* [THE PROBLEM] Pictures stay out of the copy, and everything else in the data below is repeated exactly.

_ _ _ _

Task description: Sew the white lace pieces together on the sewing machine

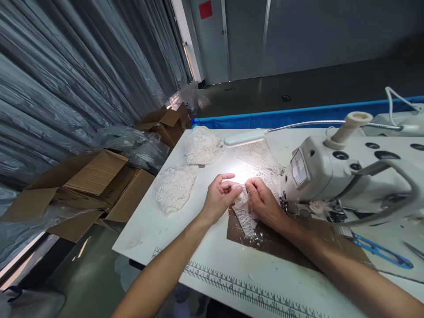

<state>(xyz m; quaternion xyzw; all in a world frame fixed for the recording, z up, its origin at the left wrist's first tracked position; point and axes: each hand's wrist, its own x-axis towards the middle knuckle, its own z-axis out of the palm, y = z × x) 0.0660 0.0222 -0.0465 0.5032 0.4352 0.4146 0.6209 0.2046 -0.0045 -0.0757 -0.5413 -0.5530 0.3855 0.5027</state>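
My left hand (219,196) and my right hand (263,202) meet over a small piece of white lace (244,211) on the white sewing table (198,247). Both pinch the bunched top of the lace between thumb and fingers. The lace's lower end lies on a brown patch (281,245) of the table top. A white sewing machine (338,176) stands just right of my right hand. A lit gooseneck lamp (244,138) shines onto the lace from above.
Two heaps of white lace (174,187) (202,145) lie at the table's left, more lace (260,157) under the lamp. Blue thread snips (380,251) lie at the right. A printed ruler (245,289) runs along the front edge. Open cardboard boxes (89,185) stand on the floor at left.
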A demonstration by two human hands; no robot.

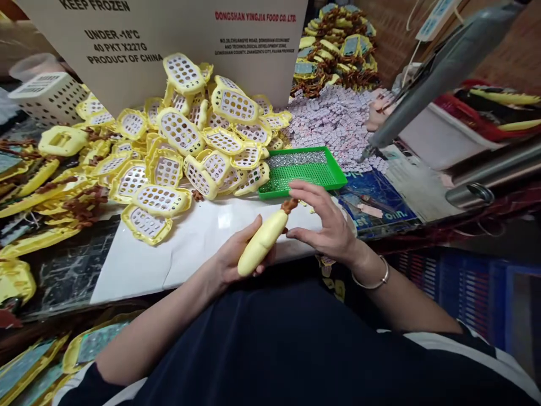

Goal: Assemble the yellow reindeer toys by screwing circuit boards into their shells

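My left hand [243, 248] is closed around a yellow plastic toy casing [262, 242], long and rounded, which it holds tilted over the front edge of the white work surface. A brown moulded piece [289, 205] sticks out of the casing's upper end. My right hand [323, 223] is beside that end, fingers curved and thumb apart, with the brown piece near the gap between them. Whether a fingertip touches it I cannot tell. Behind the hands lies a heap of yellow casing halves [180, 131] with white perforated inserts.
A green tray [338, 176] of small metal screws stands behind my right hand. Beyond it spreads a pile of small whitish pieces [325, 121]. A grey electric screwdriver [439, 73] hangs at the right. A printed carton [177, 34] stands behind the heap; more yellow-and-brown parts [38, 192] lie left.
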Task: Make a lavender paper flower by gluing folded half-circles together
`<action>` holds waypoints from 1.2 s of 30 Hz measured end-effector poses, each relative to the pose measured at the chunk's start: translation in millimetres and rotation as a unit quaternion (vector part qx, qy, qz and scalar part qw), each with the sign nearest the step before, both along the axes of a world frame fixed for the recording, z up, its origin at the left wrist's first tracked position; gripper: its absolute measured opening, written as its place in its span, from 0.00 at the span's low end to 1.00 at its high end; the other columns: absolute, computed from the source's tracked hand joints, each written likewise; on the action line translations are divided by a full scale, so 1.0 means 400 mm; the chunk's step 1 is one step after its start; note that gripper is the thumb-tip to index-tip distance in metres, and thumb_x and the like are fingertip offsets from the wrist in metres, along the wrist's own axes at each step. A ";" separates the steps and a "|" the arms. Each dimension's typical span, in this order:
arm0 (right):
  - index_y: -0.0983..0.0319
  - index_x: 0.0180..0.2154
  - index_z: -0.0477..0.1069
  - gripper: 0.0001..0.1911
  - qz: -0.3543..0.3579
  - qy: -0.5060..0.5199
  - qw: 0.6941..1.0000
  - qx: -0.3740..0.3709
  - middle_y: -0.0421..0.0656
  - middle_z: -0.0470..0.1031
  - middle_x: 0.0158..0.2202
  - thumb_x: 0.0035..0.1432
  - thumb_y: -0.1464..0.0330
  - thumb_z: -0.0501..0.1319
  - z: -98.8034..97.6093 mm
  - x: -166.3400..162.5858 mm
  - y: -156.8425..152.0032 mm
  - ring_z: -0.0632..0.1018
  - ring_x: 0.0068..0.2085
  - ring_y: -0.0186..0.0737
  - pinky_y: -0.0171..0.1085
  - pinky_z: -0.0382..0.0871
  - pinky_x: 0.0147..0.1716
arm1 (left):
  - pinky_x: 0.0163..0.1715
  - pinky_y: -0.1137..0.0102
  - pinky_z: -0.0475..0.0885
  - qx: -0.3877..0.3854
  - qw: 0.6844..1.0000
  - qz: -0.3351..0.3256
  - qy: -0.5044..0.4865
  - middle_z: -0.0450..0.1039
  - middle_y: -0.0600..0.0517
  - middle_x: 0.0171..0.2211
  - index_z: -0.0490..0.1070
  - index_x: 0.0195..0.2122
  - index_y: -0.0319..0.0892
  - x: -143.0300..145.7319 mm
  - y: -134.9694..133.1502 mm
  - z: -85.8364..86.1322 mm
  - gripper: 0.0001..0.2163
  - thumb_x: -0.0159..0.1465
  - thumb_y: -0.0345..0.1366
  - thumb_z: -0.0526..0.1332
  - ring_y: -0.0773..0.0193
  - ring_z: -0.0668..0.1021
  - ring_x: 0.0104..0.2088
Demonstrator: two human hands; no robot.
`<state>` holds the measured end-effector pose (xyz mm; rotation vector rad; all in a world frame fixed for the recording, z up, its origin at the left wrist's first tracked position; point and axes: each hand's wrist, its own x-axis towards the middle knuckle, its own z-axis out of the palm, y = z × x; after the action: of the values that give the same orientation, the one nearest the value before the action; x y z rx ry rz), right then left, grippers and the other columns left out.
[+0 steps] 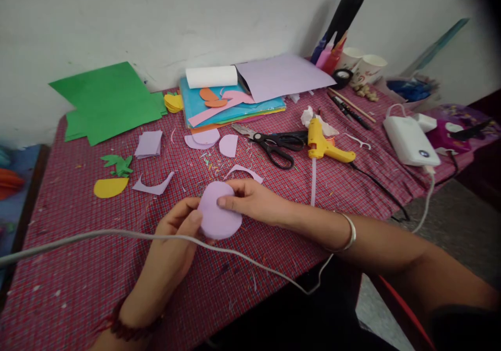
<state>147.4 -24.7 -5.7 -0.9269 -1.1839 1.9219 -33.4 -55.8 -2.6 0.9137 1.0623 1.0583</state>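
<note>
Between both hands, over the front of the table, is a rounded lilac paper or foam cutout (219,218). My left hand (178,233) pinches its left edge, thumb on top. My right hand (250,202) grips its upper right edge, thumb across the face. Whether it is one layer or a stack, I cannot tell. Curved lilac offcuts (245,171) lie just beyond the right hand. Farther back are half-round lilac pieces (228,146) and black-handled scissors (274,145) with their blades slightly parted.
A yellow glue gun (323,145) with its cord lies right of the scissors. Green sheets (113,106) and a blue pack (211,103) are at the back. A white power bank (412,134) sits at right. A pale cable (250,259) crosses in front of the hands.
</note>
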 end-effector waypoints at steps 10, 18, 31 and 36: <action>0.67 0.34 0.74 0.03 -0.039 0.034 0.990 -0.132 0.38 0.75 0.26 0.58 0.72 0.64 0.011 -0.007 0.001 0.73 0.27 0.27 0.28 0.68 0.29 | 0.26 0.70 0.77 0.044 0.999 -0.019 0.014 0.78 0.51 0.31 0.75 0.39 0.44 -0.003 0.001 -0.012 0.18 0.49 0.43 0.74 0.62 0.79 0.28; 0.68 0.38 0.75 0.06 -0.011 0.067 0.978 -0.199 0.40 0.76 0.25 0.61 0.72 0.62 -0.003 -0.003 0.008 0.75 0.25 0.29 0.29 0.72 0.27 | 0.28 0.70 0.78 0.070 0.996 -0.047 0.024 0.79 0.50 0.34 0.75 0.41 0.44 -0.024 -0.005 -0.034 0.18 0.52 0.43 0.73 0.61 0.80 0.30; 0.66 0.36 0.72 0.05 -0.008 -0.017 0.990 -0.138 0.37 0.71 0.24 0.61 0.71 0.60 0.006 -0.012 -0.006 0.70 0.23 0.28 0.30 0.68 0.26 | 0.38 0.69 0.75 0.185 0.969 -0.007 0.164 0.77 0.53 0.38 0.68 0.55 0.51 -0.004 -0.010 -0.001 0.28 0.53 0.32 0.71 0.63 0.79 0.36; 0.65 0.44 0.68 0.08 -0.067 -0.114 0.991 0.032 0.39 0.69 0.32 0.62 0.69 0.59 0.018 -0.002 -0.006 0.69 0.30 0.30 0.31 0.64 0.28 | 0.32 0.71 0.69 0.255 0.921 -0.043 0.292 0.72 0.54 0.31 0.78 0.33 0.47 -0.021 -0.013 0.010 0.02 0.61 0.36 0.65 0.65 0.74 0.31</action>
<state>146.6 -27.1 1.7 -1.1843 -1.2707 1.6948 -41.6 -61.1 1.3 1.7631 1.2289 1.0297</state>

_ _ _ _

* [RESULT OF THE TASK]
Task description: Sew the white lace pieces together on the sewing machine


<state>(xyz m; quaternion xyzw; all in a world frame fixed for the recording, z up, its origin at the left wrist's first tracked position; point and axes: each hand's wrist, its own x-axis towards the middle knuckle, its own z-axis out of the palm, y = z × x) 0.0660 0.0222 -0.0465 0.5032 0.4352 0.4146 0.6209 0.2046 -0.0045 -0.0757 -0.5413 -0.5530 0.3855 0.5027</state>
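My left hand (219,196) and my right hand (263,202) meet over a small piece of white lace (244,211) on the white sewing table (198,247). Both pinch the bunched top of the lace between thumb and fingers. The lace's lower end lies on a brown patch (281,245) of the table top. A white sewing machine (338,176) stands just right of my right hand. A lit gooseneck lamp (244,138) shines onto the lace from above.
Two heaps of white lace (174,187) (202,145) lie at the table's left, more lace (260,157) under the lamp. Blue thread snips (380,251) lie at the right. A printed ruler (245,289) runs along the front edge. Open cardboard boxes (89,185) stand on the floor at left.
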A demonstration by two human hands; no robot.


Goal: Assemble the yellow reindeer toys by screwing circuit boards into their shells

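My left hand [243, 248] is closed around a yellow plastic toy casing [262, 242], long and rounded, which it holds tilted over the front edge of the white work surface. A brown moulded piece [289, 205] sticks out of the casing's upper end. My right hand [323, 223] is beside that end, fingers curved and thumb apart, with the brown piece near the gap between them. Whether a fingertip touches it I cannot tell. Behind the hands lies a heap of yellow casing halves [180, 131] with white perforated inserts.
A green tray [338, 176] of small metal screws stands behind my right hand. Beyond it spreads a pile of small whitish pieces [325, 121]. A grey electric screwdriver [439, 73] hangs at the right. A printed carton [177, 34] stands behind the heap; more yellow-and-brown parts [38, 192] lie left.
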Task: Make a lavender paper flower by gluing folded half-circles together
`<action>` holds waypoints from 1.2 s of 30 Hz measured end-effector poses, each relative to the pose measured at the chunk's start: translation in millimetres and rotation as a unit quaternion (vector part qx, qy, qz and scalar part qw), each with the sign nearest the step before, both along the axes of a world frame fixed for the recording, z up, its origin at the left wrist's first tracked position; gripper: its absolute measured opening, written as its place in its span, from 0.00 at the span's low end to 1.00 at its high end; the other columns: absolute, computed from the source's tracked hand joints, each written likewise; on the action line translations are divided by a full scale, so 1.0 means 400 mm; the chunk's step 1 is one step after its start; note that gripper is the thumb-tip to index-tip distance in metres, and thumb_x and the like are fingertip offsets from the wrist in metres, along the wrist's own axes at each step. A ";" separates the steps and a "|" the arms. Each dimension's typical span, in this order:
arm0 (right):
  - index_y: -0.0983..0.0319
  - index_x: 0.0180..0.2154
  - index_z: -0.0477..0.1069
  - gripper: 0.0001..0.1911
  - qz: -0.3543..0.3579
  - qy: -0.5060..0.5199
  - qw: 0.6941..1.0000
  - qx: -0.3740..0.3709
  - middle_y: -0.0421..0.0656
  - middle_z: -0.0470..0.1031
  - middle_x: 0.0158..0.2202
  - thumb_x: 0.0035..0.1432
  - thumb_y: -0.1464..0.0330
  - thumb_z: -0.0501..0.1319
  - z: -98.8034..97.6093 mm
  - x: -166.3400..162.5858 mm
  - y: -156.8425..152.0032 mm
  - ring_z: -0.0632..0.1018
  - ring_x: 0.0068..0.2085
  - ring_y: -0.0186..0.0737
  - pinky_y: -0.0171..0.1085
  - pinky_z: -0.0382..0.0871
  - pinky_x: 0.0147..0.1716
arm1 (left):
  - pinky_x: 0.0163..0.1715
  - pinky_y: -0.1137..0.0102
  - pinky_z: -0.0475..0.0885
  - qx: -0.3877..0.3854
  - qw: 0.6844..1.0000
  - qz: -0.3351..0.3256
  - qy: -0.5044..0.4865
  - middle_z: -0.0450..0.1039
  - middle_y: -0.0600..0.0517
  - middle_x: 0.0171..0.2211
  - index_z: -0.0490..0.1070
  - index_x: 0.0195..0.2122
  - index_y: -0.0319..0.0892
  - x: -143.0300..145.7319 mm
  - y: -134.9694..133.1502 mm
  - z: -85.8364..86.1322 mm
  - gripper: 0.0001..0.2163
  - thumb_x: -0.0159..0.1465
  - thumb_y: -0.0345..0.1366
  - thumb_z: -0.0526..0.1332
  - ring_y: -0.0773..0.0193
  - ring_z: -0.0668..0.1021
  - ring_x: 0.0104..0.2088
Demonstrator: two human hands; no robot.
`<state>` holds the measured end-effector pose (xyz mm; rotation vector rad; all in a world frame fixed for the recording, z up, its origin at the left wrist's first tracked position; point and axes: each hand's wrist, its own x-axis towards the middle knuckle, its own z-axis out of the palm, y = z × x; after the action: of the values that give the same orientation, the one nearest the value before the action; x y z rx ry rz), right then left, grippers and the other columns left out.
[+0 steps] 
<state>147.4 -24.7 -5.7 -0.9269 -1.1839 1.9219 -33.4 -55.8 -2.6 0.9137 1.0623 1.0583</state>
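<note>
Between both hands, over the front of the table, is a rounded lilac paper or foam cutout (219,218). My left hand (178,233) pinches its left edge, thumb on top. My right hand (250,202) grips its upper right edge, thumb across the face. Whether it is one layer or a stack, I cannot tell. Curved lilac offcuts (245,171) lie just beyond the right hand. Farther back are half-round lilac pieces (228,146) and black-handled scissors (274,145) with their blades slightly parted.
A yellow glue gun (323,145) with its cord lies right of the scissors. Green sheets (113,106) and a blue pack (211,103) are at the back. A white power bank (412,134) sits at right. A pale cable (250,259) crosses in front of the hands.
</note>
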 end-effector waypoints at steps 10, 18, 31 and 36: <action>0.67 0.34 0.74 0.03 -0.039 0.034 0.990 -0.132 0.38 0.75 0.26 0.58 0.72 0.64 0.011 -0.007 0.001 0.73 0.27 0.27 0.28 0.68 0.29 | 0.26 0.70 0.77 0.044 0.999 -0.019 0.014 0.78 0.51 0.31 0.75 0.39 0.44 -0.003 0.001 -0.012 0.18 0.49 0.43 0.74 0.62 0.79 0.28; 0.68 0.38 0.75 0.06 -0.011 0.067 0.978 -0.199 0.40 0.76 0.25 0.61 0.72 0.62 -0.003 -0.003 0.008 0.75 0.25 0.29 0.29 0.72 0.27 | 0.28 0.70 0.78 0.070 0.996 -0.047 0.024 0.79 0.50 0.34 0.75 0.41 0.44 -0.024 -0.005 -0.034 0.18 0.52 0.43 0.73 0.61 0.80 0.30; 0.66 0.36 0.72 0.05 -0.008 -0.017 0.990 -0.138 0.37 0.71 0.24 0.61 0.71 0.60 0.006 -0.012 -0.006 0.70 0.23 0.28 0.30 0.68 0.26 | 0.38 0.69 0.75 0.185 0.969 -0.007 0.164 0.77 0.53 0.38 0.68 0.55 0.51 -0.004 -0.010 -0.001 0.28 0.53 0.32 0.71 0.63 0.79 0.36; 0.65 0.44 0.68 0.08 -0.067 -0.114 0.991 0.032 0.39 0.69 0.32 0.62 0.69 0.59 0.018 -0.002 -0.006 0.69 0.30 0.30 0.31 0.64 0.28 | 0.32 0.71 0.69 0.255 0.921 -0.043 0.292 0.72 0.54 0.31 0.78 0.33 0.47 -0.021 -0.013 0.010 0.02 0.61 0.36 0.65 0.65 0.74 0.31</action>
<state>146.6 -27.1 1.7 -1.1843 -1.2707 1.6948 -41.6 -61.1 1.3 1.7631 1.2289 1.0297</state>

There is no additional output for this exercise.